Image: Mumumío, Receta de buddha bowl, Flickr, Creative Commons Attribution 2.0 Generic

But there’s more to it than this.  There’s a concern about motive.  To a slight extent, this is about the motives of the vegan food-eaters themselves.  Back in the day when being vegan was difficult and boring, there was no elevator to the top of this particular summit of virtue; you had to walk.  And so you had to really know why you were willing to put yourself through a lifetime of lentils, dehydrated soya chunks and mockery.  Since it’s in fashion now, and the food industry has enthusiastically stepped up to the plate, it’s pretty easy, convenient and socially acceptable to eat ok-tasting, sometimes delicious, vegan food.  What with vegan sausage rolls and all, you don’t actually need to care quite so much to be vegan today.  

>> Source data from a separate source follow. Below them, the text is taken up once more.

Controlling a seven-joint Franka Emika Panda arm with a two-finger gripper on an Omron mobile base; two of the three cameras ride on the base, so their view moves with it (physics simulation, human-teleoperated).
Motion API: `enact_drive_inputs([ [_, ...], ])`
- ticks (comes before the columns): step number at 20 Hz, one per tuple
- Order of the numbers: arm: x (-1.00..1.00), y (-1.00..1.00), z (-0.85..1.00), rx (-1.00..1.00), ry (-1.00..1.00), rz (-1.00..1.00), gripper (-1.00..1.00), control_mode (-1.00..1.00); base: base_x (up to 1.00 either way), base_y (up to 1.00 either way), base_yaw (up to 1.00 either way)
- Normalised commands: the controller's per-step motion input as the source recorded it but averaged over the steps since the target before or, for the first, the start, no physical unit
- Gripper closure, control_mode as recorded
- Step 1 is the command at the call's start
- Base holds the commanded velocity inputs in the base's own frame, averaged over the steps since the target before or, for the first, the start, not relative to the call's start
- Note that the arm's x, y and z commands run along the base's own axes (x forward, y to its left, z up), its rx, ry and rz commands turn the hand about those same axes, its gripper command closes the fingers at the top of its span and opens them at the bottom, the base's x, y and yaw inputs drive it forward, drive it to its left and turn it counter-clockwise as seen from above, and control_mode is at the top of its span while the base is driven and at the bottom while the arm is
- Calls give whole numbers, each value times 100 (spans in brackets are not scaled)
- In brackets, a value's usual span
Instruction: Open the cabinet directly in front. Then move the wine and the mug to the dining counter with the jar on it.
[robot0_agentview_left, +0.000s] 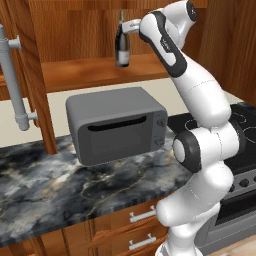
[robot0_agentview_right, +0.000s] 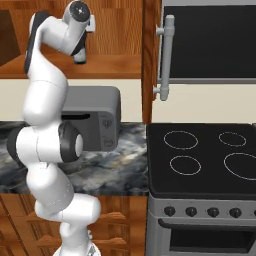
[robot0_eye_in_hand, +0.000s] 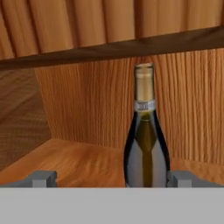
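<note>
Microwave (robot0_agentview_left: 117, 125) of grey metal sits on the wall-side marble worktop (robot0_agentview_left: 50, 185), directly under the open cabinet (robot0_agentview_left: 100, 70), and the arm reaches up over it. To the right of the microwave is a black glass cooktop (robot0_agentview_right: 205, 157) with four ring marks, set above an oven front with a row of knobs (robot0_agentview_right: 202, 211). Below the worktop are wooden drawer fronts with short pale handles (robot0_agentview_left: 142, 216). One cabinet door stands swung out at the left of the left base view, its long grey bar handle (robot0_agentview_left: 12, 80) facing the camera; the other door, with its own bar handle (robot0_agentview_right: 166, 57), stands open beside the cooktop in the right base view.

The wine (robot0_agentview_left: 122, 42) stands upright on the cabinet's lower shelf, close to the shelf's front edge, with the wooden back wall behind it. In the hand view the bottle (robot0_eye_in_hand: 145, 140) shows a gold foil neck and dark body, under the shelf board above.

The arm rises from the base, bends at its dark elbow joint beside the microwave, and stretches up and forward so the wrist is level with the shelf. The gripper (robot0_eye_in_hand: 113, 178) faces the bottle with its fingers spread fully apart; the bottle's base sits between the two tips, nearer the right-hand fingertip (robot0_eye_in_hand: 181, 178) of that view, and nothing is clamped.
</note>
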Motion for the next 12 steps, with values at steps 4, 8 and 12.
enact_drive_inputs([
  [4,28,10,-1,-3,0,0,-100,-100,0,0,0],
  [8,24,11,-4,-4,0,0,-100,-100,0,0,0],
  [12,25,6,-1,-3,0,0,-100,-100,0,0,0],
])
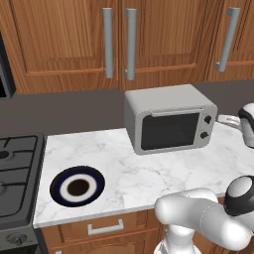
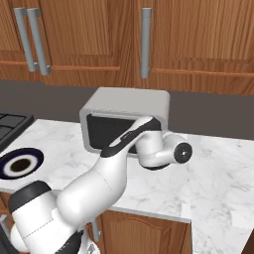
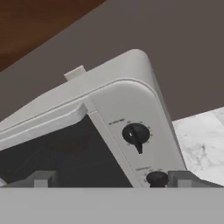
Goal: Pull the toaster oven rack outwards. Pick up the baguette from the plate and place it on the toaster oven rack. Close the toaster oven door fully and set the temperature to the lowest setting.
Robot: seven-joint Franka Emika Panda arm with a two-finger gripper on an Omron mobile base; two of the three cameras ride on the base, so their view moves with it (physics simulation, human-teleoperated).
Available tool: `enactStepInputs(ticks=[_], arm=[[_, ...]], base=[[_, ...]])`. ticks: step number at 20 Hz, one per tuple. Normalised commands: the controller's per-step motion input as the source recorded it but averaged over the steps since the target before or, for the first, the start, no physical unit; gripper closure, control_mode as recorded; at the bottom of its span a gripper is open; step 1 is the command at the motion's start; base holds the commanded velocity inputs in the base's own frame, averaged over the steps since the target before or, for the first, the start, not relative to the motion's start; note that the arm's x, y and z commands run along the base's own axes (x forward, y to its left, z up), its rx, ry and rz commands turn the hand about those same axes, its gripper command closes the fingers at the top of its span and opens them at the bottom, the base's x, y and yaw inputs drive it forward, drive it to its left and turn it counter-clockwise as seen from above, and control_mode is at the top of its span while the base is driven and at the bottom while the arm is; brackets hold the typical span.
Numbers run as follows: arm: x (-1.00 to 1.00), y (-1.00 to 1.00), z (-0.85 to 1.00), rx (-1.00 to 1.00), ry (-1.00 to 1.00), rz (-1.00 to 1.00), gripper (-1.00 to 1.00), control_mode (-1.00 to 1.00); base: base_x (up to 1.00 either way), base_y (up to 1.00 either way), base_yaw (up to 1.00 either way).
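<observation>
Toaster oven (image 1: 169, 119) sits on the marble counter (image 1: 149, 173) against the dark back wall, under the wooden wall cabinets (image 1: 119, 39). Its door (image 1: 169, 131) is shut flat against the front, dark glass, slim silver handle along the top edge. Two dark knobs on the right panel, one above the other; in the hand view the upper knob (image 3: 135, 134) has its pointer aimed down and slightly right, the lower knob (image 3: 156, 178) is half cut off. Nothing can be made out through the glass, so rack and baguette can't be told. Plate (image 1: 77, 186) lies near the counter's front edge, well left of the oven, close to the black stove (image 1: 17, 173); navy rim, white ring, brown centre, bare on top. The arm reaches across in front of the oven, its wrist at the oven's right front in the right base view. Gripper (image 3: 111, 179) is close to the oven's front, both finger tips poking up far apart, jaws spread wide, nothing between them; left tip over the glass, right tip beside the lower knob. A drawer with silver pull (image 1: 105, 228) sits under the counter.
</observation>
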Motion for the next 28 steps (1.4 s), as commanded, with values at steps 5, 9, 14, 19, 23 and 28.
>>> enactStepInputs(ticks=[5, 9, 14, 19, 23, 28], arm=[[0.06, 0.0, -0.22, -0.01, -0.05, 0.0, -1.0, -1.0], [0.0, 0.0, -0.01, 0.0, -0.04, 0.0, -1.0, -1.0], [0.0, 0.0, -0.1, 0.0, -0.01, 0.0, -1.0, -1.0], [0.0, 0.0, -0.12, -0.01, 0.0, 0.0, -1.0, -1.0], [0.01, 0.0, -0.02, 0.0, 0.0, 0.0, -1.0, -1.0], [0.0, 0.0, 0.0, 0.0, -0.03, 0.0, -1.0, -1.0]], base=[[0.0, 0.0, 0.0], [0.0, 0.0, 0.0], [0.0, 0.0, 0.0], [0.0, 0.0, 0.0], [0.0, 0.0, 0.0], [0.0, 0.0, 0.0]])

Maybe this shouldn’t matter because, well, should we really be trying to unzip people and peer into their chests to check they’re sufficiently pure of soul?  Didn’t the Catholic Church try that?  Which of us – including old school vegans – always, or even ever, does entirely and only the right thing for entirely and only the right reasons?  Motives are murky.  Besides, who cares, if the results – fewer animals born to die, less land being used, fewer greenhouse gases – are the same?

Of course, one answer is that if there’s no real connection between motive and action then things can backfire.  If veganism is in fashion and if fashion is, by definition, transient, then what goes up comes down.  It’s a risky strategy to pin one’s planetary hopes on the flimsy hemline of the latest catwalk offering.

But the larger concern, the real concern for some environmentalists, isn’t so much about the people who eat vegan food, but the people who sell it to us, and their motives.  The shelves are now bursting with vegan offerings, to be sure, but the production systems, the power structures, the delivery mechanisms look pretty similar to the foods they sit next to.  They’re there to fulfil consumer demand, and in so doing “to grow the business” which in almost all cases goes hand in hand with “to grow the environmental crisis”.  The goal is still to think in terms of ‘demand’ as a thing-to-be-fulfilled, fostered actually, rather than challenged.  How, one might ask, is a chilled single-serve almond café latte – with its reliance on pesticides and irrigation water for the almonds, its mixed materials Tetra Pak packaging, its energy-using refrigeration dependence, its long supply chains dedicated to carrying more-or-less water around, its presence on the shelf a tiny death-blow to any skills you might once have had because, actually, you could’ve made this yourself at home – how is this vapidly virtuous drink really going to do the job, existentially speaking? 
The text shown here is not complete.